When a new medium arises, so too do new brands hoping to stake a claim on the frontier. Penrose Studios wants to be the Pixar of VR, telling heartfelt stories in immersive worlds. And now it has the money to hire the best talent and develop its own in-VR creation tools.
Today Penrose Studios announced it’s raised an $8.5 million seed round led by Accelerate-IT Ventures, and joined by TransLink Capital, 8 Angel, Suffolk Equity, and several angels.
Penrose was founded by Eugene Chung, formerly of Pixar itself and the first head of Oculus Studios, the VR giant’s cinematic content production arm. Along with his employees previously at Oculus, Disney Google, and DreamWorks, Chung plans to build new technologies to make VR stories interactive. He tells me while there are plenty of ideas for VR content, it was his ace team that attracted the big seed round from AITV, a first-time venture fund.
Penrose’s works are already available on the Samsung Gear VR, and will come to Oculus Rift, HTC Vive, and Sony PlayStation VR upon launch. Penrose released its first VR film “The Rose And I” last year, featuring a “Little Prince”-inspired look at a boy living on his own tiny planet where he befriends a sentient flower. Viewers could wander around the world and even peek down into a hole in its surface where the boy hides. Without words, the trepidation, vulnerability, and curiosity of the story come through vividly.
At Sundance, Penrose released a preview of “Allumette”, which will premier at Tribeca Film Festival. Audiences follow the tale of a lonely little girl who sells magical matchsticks in a town floating in the clouds. By making the characters and settings tiny, the viewer feels like an invincible giant, with no worry about leaning in close to the action.
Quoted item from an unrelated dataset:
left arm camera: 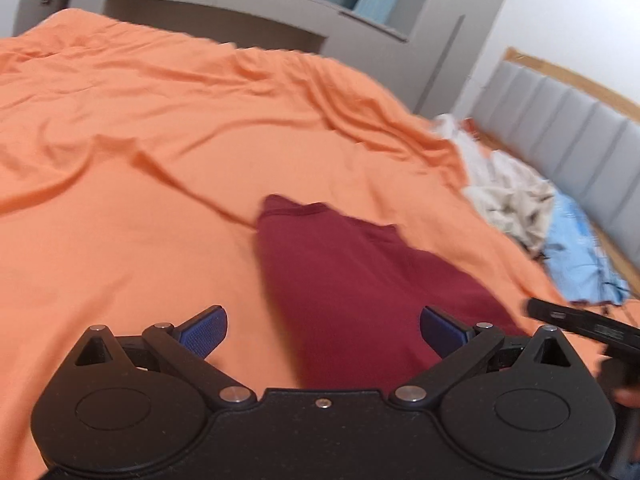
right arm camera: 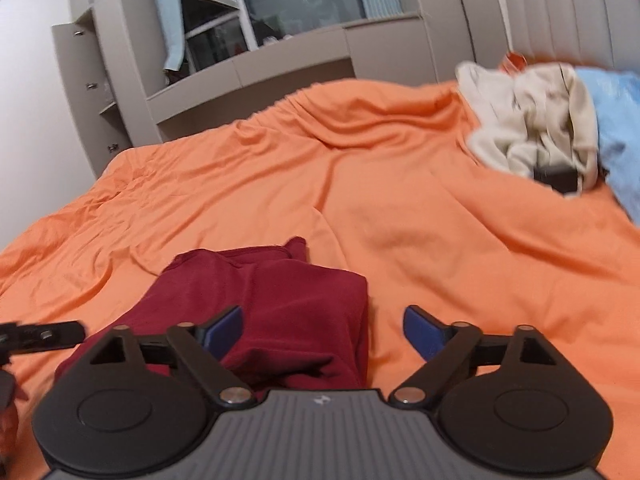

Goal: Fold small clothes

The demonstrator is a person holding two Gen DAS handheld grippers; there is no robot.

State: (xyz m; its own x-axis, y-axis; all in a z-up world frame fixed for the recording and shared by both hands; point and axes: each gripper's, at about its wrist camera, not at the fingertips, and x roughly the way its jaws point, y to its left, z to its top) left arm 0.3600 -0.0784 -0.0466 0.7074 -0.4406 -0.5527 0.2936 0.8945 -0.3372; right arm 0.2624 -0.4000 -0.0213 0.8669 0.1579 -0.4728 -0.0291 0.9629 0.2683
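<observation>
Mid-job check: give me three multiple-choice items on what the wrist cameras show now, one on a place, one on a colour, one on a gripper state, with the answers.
1. Where does the pile of unfolded clothes lie?
A. at the far right of the bed, by the headboard
B. on the floor
C. on the window sill

2. What colour is the garment nearest the grippers?
A. white
B. dark red
C. green

3. How do the two grippers stand?
A. both shut on cloth
B. one open, one shut
C. both open, holding nothing

Answers: 1 A, the pile of unfolded clothes sits on the orange sheet next to the grey headboard. 2 B, the garment is dark red. 3 C, the left gripper and the right gripper both show their blue pads wide apart with no cloth pinched.
</observation>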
“The characters are conduits to these worlds we want to create” Chung tells me. He believes it’s their identities and designs that will make people fall in love with virtual reality, not just the novelty of the perspective.
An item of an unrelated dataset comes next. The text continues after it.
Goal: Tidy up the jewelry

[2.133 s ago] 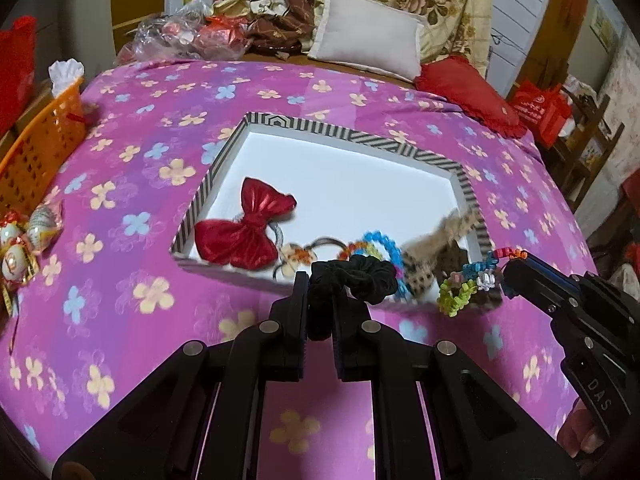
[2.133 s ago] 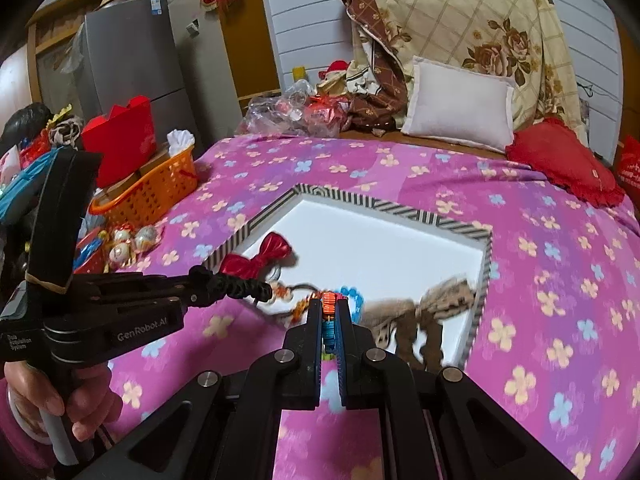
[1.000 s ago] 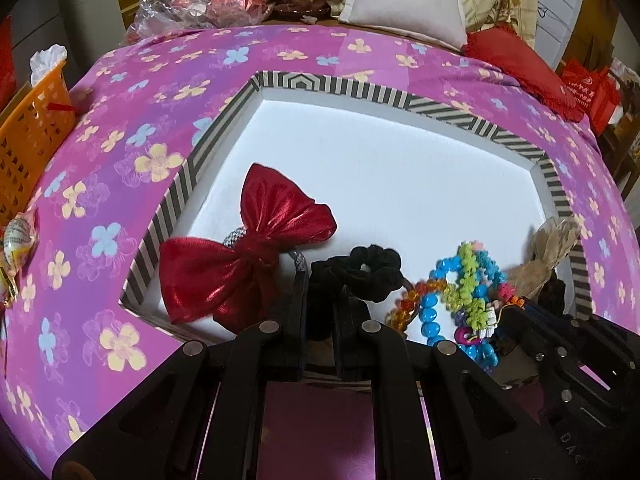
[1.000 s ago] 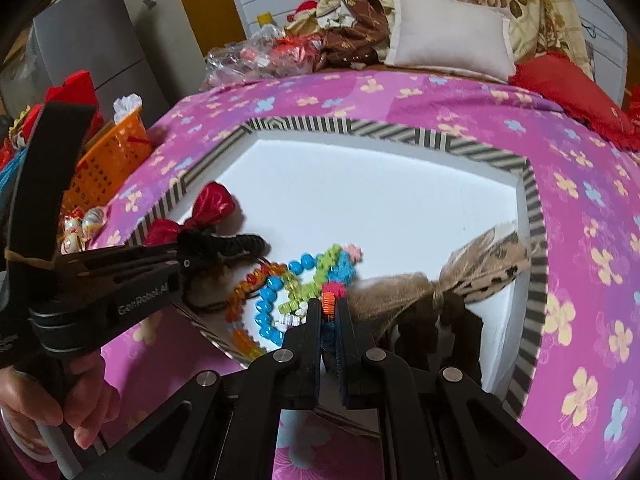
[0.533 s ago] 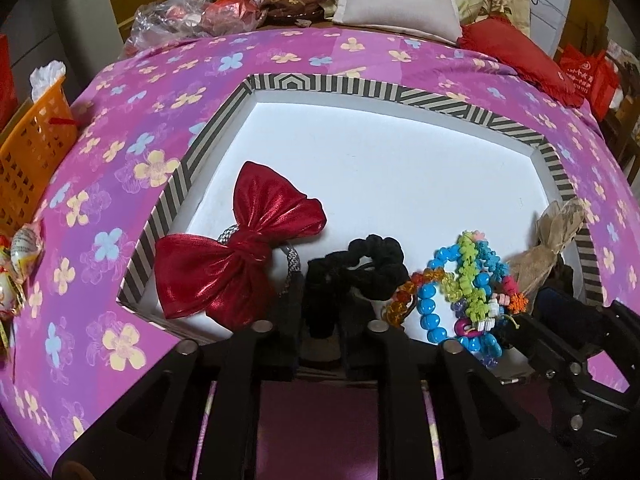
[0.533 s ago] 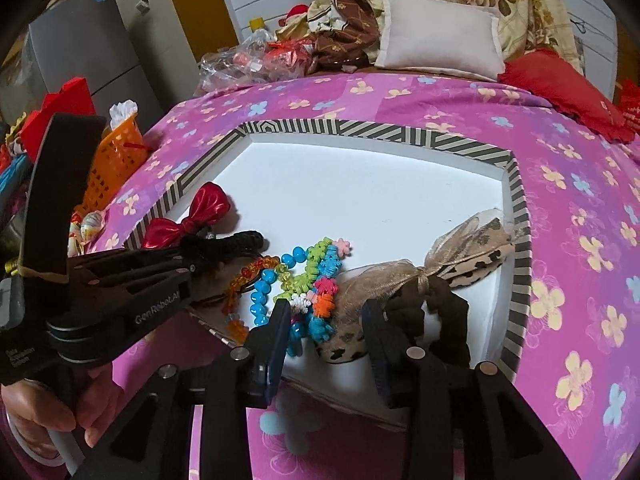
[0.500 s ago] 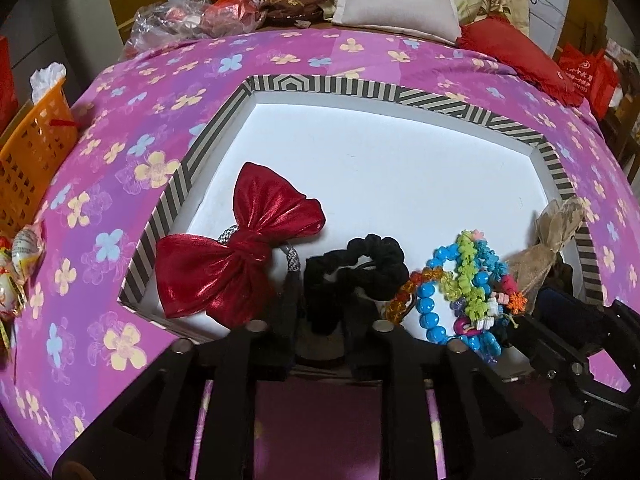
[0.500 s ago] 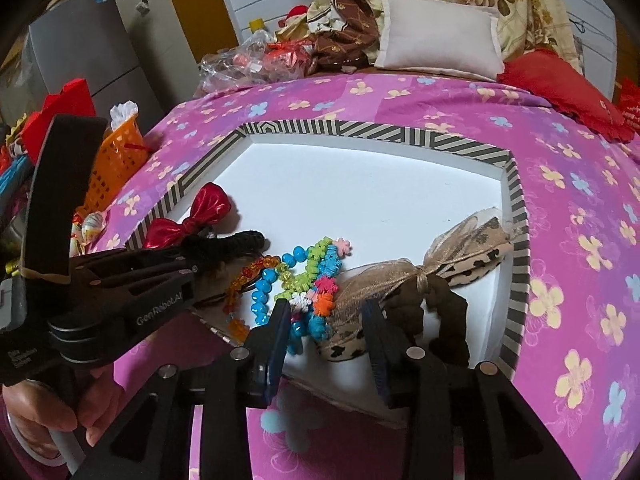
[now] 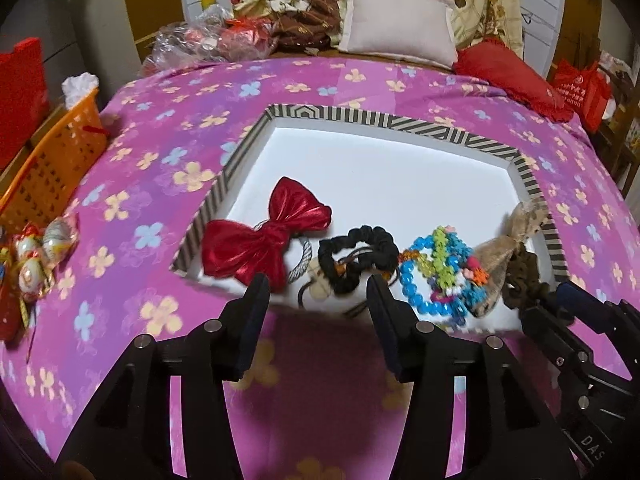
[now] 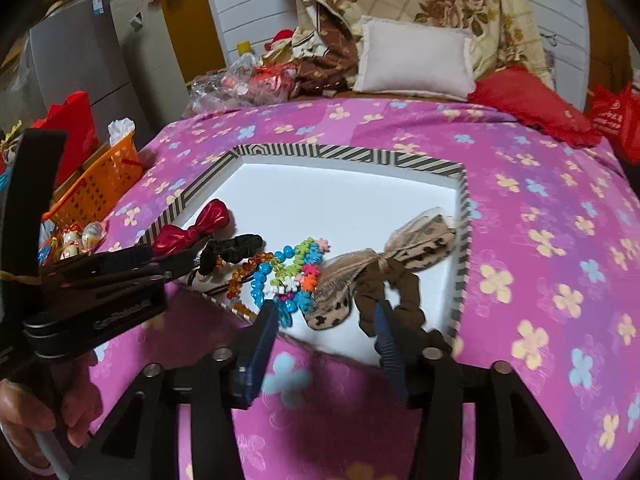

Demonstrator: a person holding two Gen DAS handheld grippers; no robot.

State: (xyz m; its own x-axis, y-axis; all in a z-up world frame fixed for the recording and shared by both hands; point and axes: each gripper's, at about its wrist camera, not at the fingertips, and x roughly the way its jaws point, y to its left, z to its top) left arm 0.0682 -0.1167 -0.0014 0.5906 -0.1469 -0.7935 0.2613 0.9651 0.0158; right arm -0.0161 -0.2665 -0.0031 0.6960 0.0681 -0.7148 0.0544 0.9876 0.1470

While gaming has received much of the fanfare around VR, cinematic experiences like those Penrose makes could appeal to a much wider demographic, similar to the Pixar films enjoyed by kids and parents alike. Penrose could use its newfound cash to secure the best story tellers and build a name for itself before more studios emerge.
If VR truly is the next big computing platform, that first-to-market position could pay dividends for years. Pixar did it with computer-rendered 3D animation on the silver screen. Now Penrose could do it on the initial wave of VR headsets.